Google’s “Cardboard” First Time User Experience.
Cardboard has both a physical and a digital component. It is a piece of cardboard (complete with lenses and NFC) that folds into the shape of VR goggles, and a person’s phone is dropped in to provide the digital side of the experience. The person then downloads the Cardboard app which runs VR-optimized experiences such as Google Earth, Street View and more.
The good bits:
- Cardboard provides both physical instructions and digital instructions on how to assemble the goggles. There are steps numbered on various tabs of the cardboard pieces, and a series of images provided on the website and in the Cardboard app.
- By visiting the website or downloading the app first (access to both is printed on the outside of the physical Cardboard component as a URL and QR code) a person can see an animation that shows how the flat piece of cardboard builds up from its beginning state to its end state. There is also more information about what it is used for.
- Once the user has assembled Cardboard and placed their Android phone into its slot, the included NFC sticker on the box tells the phone to go into “Cardboard mode”. At this point, instructions begin appearing on the screen and the user simply puts on the goggles to use them. The instructions teach the user how to return to a main menu (by tilting Cardboard) and how to select menu items (by pulling and releasing a magnet mechanism on the left side).

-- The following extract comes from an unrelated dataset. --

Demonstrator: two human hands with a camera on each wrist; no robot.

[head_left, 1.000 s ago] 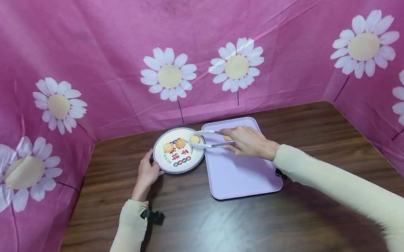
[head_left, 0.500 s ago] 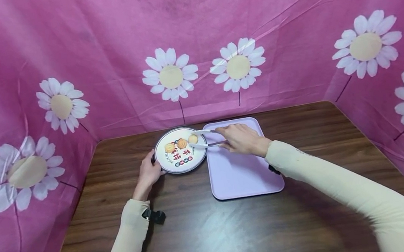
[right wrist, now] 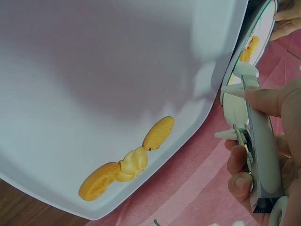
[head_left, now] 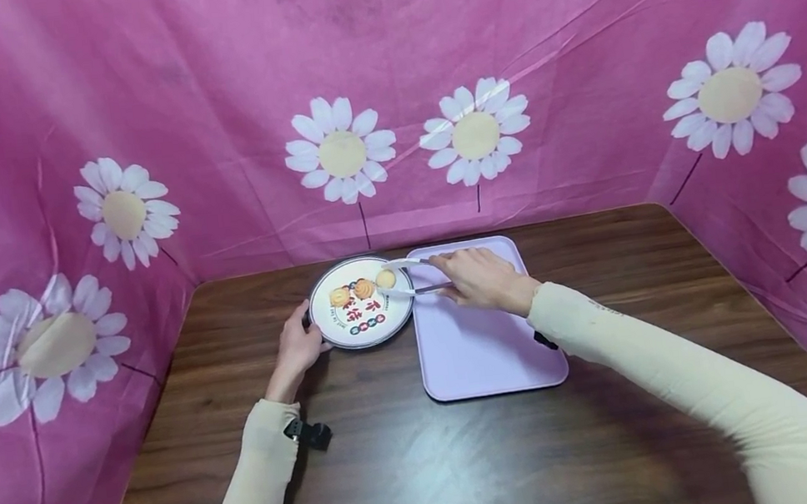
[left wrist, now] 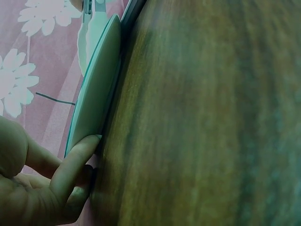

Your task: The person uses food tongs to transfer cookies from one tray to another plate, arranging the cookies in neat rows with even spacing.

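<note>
My left hand (head_left: 297, 345) pinches the left rim of a white plate (head_left: 337, 327) with printed lettering; in the left wrist view its fingers (left wrist: 77, 162) bend against the plate's side. Two golden swirled cookies (head_left: 363, 289) lie on the plate. My right hand (head_left: 480, 276) grips white-tipped metal tongs (head_left: 434, 288) reaching over the plate's right rim. Between the tong tips sits a round pale cookie (head_left: 386, 278); whether the tips touch it, I cannot tell. Seen from the right wrist, three yellow cookies (right wrist: 133, 164) lie along the tray's edge, hidden from the head view by my right hand.
A lilac rectangular tray (head_left: 491, 350) lies directly right of the plate on the brown wooden table (head_left: 430, 467). Pink cloth (head_left: 377, 37) printed with daisies hangs behind the table and along both sides.
My right hand has shifted slightly left with the tongs, and the pale cookie sits farther in over the plate. A cookie on the tray is now covered by the hand. My left hand stays put.
</note>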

- Cardboard provides free samples. Google likely realizes that people don’t already have 3D-ready content on their devices, so the company has provided sample content like a Google Street View playthrough. Kudos to Google for not falling prey to the typical intro-tour approach, instead taking users immediately to the sample content they can experience.
To be improved:
- The printed instructions for assembling Cardboard do not provide clear next steps for a new user. While the numbering system (put tab 1 into the corresponding tab 1, for example) is meant to provide in-context instructions, and the illustration at the top to show the end state, this is not a familiar device to most people. Therefore, it’s not going to be intuitive how one can progress from step 1 to step 6—for example, there were moments when I wondered if I should be detaching parts of Cardboard to get it to bend in the odd directions suggested by conflicting tab angles. What would be clearer to the user is a series of stepped illustrations of how the device should look at the end of each step (which the website/app animations do well, but I am sure not everyone downloads those first).
- Although the website animation is helpful, a user may not realize how to run it completely from beginning to end. There are no visible controls. Instead, the animation is scrubbed as the user scrolls down the page. Unfortunately, if a user scrolls very quickly (which many do) all they will see is a quick jump from the first state to the end state, missing the steps in between.